**EXERCISE INSTRUCTIONS**
Every line of the data below is to be retyped exactly.
++++++
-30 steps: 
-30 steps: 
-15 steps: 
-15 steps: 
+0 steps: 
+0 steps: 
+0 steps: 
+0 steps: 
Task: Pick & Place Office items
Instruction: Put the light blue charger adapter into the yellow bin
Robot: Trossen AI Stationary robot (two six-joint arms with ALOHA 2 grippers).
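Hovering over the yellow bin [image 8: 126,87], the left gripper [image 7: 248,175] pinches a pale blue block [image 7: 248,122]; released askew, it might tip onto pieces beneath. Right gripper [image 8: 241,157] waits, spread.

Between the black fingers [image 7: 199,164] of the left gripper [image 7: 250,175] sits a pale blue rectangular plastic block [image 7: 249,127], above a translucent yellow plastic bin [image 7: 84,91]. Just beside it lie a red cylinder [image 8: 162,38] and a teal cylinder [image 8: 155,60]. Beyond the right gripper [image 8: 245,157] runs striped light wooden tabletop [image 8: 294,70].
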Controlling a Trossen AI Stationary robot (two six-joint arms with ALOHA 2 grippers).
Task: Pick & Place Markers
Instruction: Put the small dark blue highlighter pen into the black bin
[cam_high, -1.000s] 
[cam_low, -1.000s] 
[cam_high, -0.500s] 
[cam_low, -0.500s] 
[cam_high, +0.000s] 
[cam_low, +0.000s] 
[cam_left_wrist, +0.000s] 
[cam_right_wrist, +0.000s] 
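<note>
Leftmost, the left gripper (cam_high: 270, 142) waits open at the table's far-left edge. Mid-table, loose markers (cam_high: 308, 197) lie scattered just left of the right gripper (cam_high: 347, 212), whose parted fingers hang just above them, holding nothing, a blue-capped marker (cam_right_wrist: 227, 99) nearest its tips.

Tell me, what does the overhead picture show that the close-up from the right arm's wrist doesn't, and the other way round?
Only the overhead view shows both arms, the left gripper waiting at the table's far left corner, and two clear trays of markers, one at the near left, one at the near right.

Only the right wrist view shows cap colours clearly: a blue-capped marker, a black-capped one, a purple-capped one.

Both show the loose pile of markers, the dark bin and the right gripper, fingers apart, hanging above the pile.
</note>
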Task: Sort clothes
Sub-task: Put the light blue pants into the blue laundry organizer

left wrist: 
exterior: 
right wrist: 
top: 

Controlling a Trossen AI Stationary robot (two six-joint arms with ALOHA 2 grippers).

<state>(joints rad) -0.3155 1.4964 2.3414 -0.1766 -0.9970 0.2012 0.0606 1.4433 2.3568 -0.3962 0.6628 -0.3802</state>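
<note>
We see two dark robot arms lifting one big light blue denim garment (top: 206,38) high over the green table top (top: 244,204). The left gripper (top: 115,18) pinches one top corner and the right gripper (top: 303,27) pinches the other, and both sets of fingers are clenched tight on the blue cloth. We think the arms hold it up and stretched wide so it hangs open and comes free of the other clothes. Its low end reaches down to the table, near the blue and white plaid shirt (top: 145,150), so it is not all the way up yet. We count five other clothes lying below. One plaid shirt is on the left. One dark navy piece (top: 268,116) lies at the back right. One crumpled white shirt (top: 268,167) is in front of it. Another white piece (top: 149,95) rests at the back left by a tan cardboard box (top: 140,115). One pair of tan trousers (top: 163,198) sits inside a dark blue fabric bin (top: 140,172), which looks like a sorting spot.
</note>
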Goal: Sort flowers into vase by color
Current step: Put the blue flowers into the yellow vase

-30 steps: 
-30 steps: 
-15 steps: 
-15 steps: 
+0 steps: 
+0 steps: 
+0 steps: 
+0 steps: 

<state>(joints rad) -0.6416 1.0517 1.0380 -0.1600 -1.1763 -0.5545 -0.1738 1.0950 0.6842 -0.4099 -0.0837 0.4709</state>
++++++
**REPLY**
-30 steps: 
-30 steps: 
-15 steps: 
-15 steps: 
+0 steps: 
+0 steps: 
+0 steps: 
+0 steps: 
Task: Pick & Place Office items
Instruction: Put the light blue charger adapter into the yellow bin
Robot: Trossen AI Stationary robot (two six-joint arms with ALOHA 2 grippers).
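Hovering over the yellow bin [image 8: 126,87], the left gripper [image 7: 248,175] pinches a pale blue block [image 7: 248,122]; released askew, it might tip onto pieces beneath. Right gripper [image 8: 241,157] waits, spread.

Between the black fingers [image 7: 199,164] of the left gripper [image 7: 250,175] sits a pale blue rectangular plastic block [image 7: 249,127], above a translucent yellow plastic bin [image 7: 84,91]. Just beside it lie a red cylinder [image 8: 162,38] and a teal cylinder [image 8: 155,60]. Beyond the right gripper [image 8: 245,157] runs striped light wooden tabletop [image 8: 294,70].
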Controlling a Trossen AI Stationary robot (two six-joint arms with ALOHA 2 grippers).
Task: Pick & Place Markers
Instruction: Put the small dark blue highlighter pen into the black bin
[cam_high, -1.000s] 
[cam_low, -1.000s] 
[cam_high, -0.500s] 
[cam_low, -0.500s] 
[cam_high, +0.000s] 
[cam_low, +0.000s] 
[cam_left_wrist, +0.000s] 
[cam_right_wrist, +0.000s] 
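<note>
Leftmost, the left gripper (cam_high: 270, 142) waits open at the table's far-left edge. Mid-table, loose markers (cam_high: 308, 197) lie scattered just left of the right gripper (cam_high: 347, 212), whose parted fingers hang just above them, holding nothing, a blue-capped marker (cam_right_wrist: 227, 99) nearest its tips.

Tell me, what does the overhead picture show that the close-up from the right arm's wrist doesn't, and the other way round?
Only the overhead view shows both arms, the left gripper waiting at the table's far left corner, and two clear trays of markers, one at the near left, one at the near right.

Only the right wrist view shows cap colours clearly: a blue-capped marker, a black-capped one, a purple-capped one.

Both show the loose pile of markers, the dark bin and the right gripper, fingers apart, hanging above the pile.
</note>
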Task: Sort clothes
Sub-task: Put the light blue pants into the blue laundry organizer

left wrist: 
exterior: 
right wrist: 
top: 

Controlling a Trossen AI Stationary robot (two six-joint arms with ALOHA 2 grippers).

<state>(joints rad) -0.3155 1.4964 2.3414 -0.1766 -0.9970 0.2012 0.0606 1.4433 2.3568 -0.3962 0.6628 -0.3802</state>
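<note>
We see two dark robot arms lifting one big light blue denim garment (top: 206,38) high over the green table top (top: 244,204). The left gripper (top: 115,18) pinches one top corner and the right gripper (top: 303,27) pinches the other, and both sets of fingers are clenched tight on the blue cloth. We think the arms hold it up and stretched wide so it hangs open and comes free of the other clothes. Its low end reaches down to the table, near the blue and white plaid shirt (top: 145,150), so it is not all the way up yet. We count five other clothes lying below. One plaid shirt is on the left. One dark navy piece (top: 268,116) lies at the back right. One crumpled white shirt (top: 268,167) is in front of it. Another white piece (top: 149,95) rests at the back left by a tan cardboard box (top: 140,115). One pair of tan trousers (top: 163,198) sits inside a dark blue fabric bin (top: 140,172), which looks like a sorting spot.
</note>
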Goal: Sort flowers into vase by color
Current step: Put the blue flowers into the yellow vase

-30 steps: 
-30 steps: 
-15 steps: 
-15 steps: 
+0 steps: 
+0 steps: 
+0 steps: 
+0 steps: 

<state>(joints rad) -0.6416 1.0517 1.0380 -0.1600 -1.1763 -0.5545 -0.1738 1.0950 0.6842 -0.4099 -0.0837 0.4709</state>

That concludes the output.